▸ Instructions to follow
Output the full listing below, keeping each line exact.

▸ Given information
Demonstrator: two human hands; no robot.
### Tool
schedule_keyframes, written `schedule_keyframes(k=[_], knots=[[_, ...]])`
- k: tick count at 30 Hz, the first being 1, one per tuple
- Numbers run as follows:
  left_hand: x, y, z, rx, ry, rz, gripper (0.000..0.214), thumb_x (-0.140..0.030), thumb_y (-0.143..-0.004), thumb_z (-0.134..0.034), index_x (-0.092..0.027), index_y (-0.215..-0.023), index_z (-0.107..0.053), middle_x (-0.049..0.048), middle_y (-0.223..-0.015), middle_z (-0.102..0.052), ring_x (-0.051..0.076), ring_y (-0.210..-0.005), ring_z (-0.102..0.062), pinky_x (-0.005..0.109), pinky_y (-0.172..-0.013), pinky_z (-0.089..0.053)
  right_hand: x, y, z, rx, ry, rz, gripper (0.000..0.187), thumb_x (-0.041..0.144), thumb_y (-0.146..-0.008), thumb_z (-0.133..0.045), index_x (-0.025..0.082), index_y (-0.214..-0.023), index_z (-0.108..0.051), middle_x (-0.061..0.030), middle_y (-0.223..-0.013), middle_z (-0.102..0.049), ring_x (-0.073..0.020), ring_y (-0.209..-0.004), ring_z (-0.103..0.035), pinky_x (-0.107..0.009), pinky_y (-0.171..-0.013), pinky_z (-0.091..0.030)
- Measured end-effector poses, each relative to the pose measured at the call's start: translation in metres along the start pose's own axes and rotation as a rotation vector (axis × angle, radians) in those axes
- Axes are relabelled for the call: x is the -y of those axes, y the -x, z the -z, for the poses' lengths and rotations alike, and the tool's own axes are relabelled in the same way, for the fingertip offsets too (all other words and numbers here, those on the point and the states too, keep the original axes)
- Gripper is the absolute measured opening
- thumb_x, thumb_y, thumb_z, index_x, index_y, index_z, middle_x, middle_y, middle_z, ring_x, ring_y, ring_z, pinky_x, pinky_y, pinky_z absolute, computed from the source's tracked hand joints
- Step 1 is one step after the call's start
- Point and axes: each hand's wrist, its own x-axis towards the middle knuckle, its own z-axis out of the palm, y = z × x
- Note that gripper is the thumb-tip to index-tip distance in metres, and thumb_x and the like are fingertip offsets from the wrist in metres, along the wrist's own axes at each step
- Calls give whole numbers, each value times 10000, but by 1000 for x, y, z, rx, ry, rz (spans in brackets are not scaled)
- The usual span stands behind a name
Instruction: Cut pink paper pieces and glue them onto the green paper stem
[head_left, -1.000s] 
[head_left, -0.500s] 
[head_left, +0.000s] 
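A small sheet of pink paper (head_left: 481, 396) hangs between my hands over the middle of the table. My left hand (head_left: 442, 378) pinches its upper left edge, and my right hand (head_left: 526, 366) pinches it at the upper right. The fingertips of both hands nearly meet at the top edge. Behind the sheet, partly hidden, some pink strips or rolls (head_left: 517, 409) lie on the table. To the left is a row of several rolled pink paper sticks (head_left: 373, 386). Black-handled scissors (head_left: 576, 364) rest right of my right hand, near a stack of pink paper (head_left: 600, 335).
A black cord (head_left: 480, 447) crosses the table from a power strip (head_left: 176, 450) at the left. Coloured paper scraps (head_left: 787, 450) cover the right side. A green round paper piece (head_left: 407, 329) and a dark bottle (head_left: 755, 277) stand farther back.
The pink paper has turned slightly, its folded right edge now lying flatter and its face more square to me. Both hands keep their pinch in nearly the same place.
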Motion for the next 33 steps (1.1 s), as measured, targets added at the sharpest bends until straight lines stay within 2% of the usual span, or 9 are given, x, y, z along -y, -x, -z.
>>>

▸ Completed exercise
Demonstrator: two human hands; no robot.
### Tool
schedule_keyframes, written `schedule_keyframes(k=[_], knots=[[_, ...]])`
- k: tick count at 30 Hz, the first being 1, one per tuple
- Numbers run as follows:
  left_hand: x, y, z, rx, ry, rz, gripper (0.000..0.214), thumb_x (-0.140..0.030), thumb_y (-0.143..-0.004), thumb_z (-0.134..0.034), index_x (-0.092..0.027), index_y (-0.215..-0.023), index_z (-0.107..0.053), middle_x (-0.049..0.048), middle_y (-0.223..-0.015), middle_z (-0.102..0.052), ring_x (-0.051..0.076), ring_y (-0.210..-0.005), ring_z (-0.102..0.062), pinky_x (-0.005..0.109), pinky_y (-0.172..-0.013), pinky_z (-0.089..0.053)
  right_hand: x, y, z, rx, ry, rz, gripper (0.000..0.187), thumb_x (-0.041..0.144), thumb_y (-0.146..-0.008), thumb_z (-0.133..0.045), index_x (-0.025..0.082), index_y (-0.214..-0.023), index_z (-0.108..0.051), middle_x (-0.061..0.030), middle_y (-0.223..-0.013), middle_z (-0.102..0.049), ring_x (-0.073..0.020), ring_y (-0.209..-0.004), ring_z (-0.103..0.035), pinky_x (-0.107..0.009), pinky_y (-0.171..-0.013), pinky_z (-0.091..0.030)
- Measured end-effector poses, each relative to the pose measured at the call's start: translation in metres along the start pose's own axes and rotation as a rotation vector (axis × angle, radians) in those axes
- Axes are relabelled for the call: x is the -y of those axes, y the -x, z the -z, for the poses' lengths and rotations alike, and the tool's own axes are relabelled in the same way, for the fingertip offsets too (all other words and numbers here, those on the point and the states too, keep the original axes)
- Gripper is the absolute measured opening
- thumb_x, thumb_y, thumb_z, index_x, index_y, index_z, middle_x, middle_y, middle_z, ring_x, ring_y, ring_z, pinky_x, pinky_y, pinky_z absolute, computed from the source's tracked hand joints
- Step 1 is one step after the call's start
- Point and axes: each hand's wrist, its own x-axis towards the middle knuckle, its own z-axis out of the palm, y = z × x
- Note that gripper is the thumb-tip to index-tip distance in metres, and thumb_x and the like are fingertip offsets from the wrist in metres, along the wrist's own axes at each step
- Calls give whole numbers, each value times 10000, but by 1000 for x, y, z, rx, ry, rz (spans in brackets are not scaled)
- The usual span stands behind a name
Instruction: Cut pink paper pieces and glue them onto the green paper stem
[head_left, -1.000s] 
[head_left, -0.500s] 
[head_left, +0.000s] 
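A small sheet of pink paper (head_left: 481, 396) hangs between my hands over the middle of the table. My left hand (head_left: 442, 378) pinches its upper left edge, and my right hand (head_left: 526, 366) pinches it at the upper right. The fingertips of both hands nearly meet at the top edge. Behind the sheet, partly hidden, some pink strips or rolls (head_left: 517, 409) lie on the table. To the left is a row of several rolled pink paper sticks (head_left: 373, 386). Black-handled scissors (head_left: 576, 364) rest right of my right hand, near a stack of pink paper (head_left: 600, 335).
A black cord (head_left: 480, 447) crosses the table from a power strip (head_left: 176, 450) at the left. Coloured paper scraps (head_left: 787, 450) cover the right side. A green round paper piece (head_left: 407, 329) and a dark bottle (head_left: 755, 277) stand farther back.
The pink paper has turned slightly, its folded right edge now lying flatter and its face more square to me. Both hands keep their pinch in nearly the same place.
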Motion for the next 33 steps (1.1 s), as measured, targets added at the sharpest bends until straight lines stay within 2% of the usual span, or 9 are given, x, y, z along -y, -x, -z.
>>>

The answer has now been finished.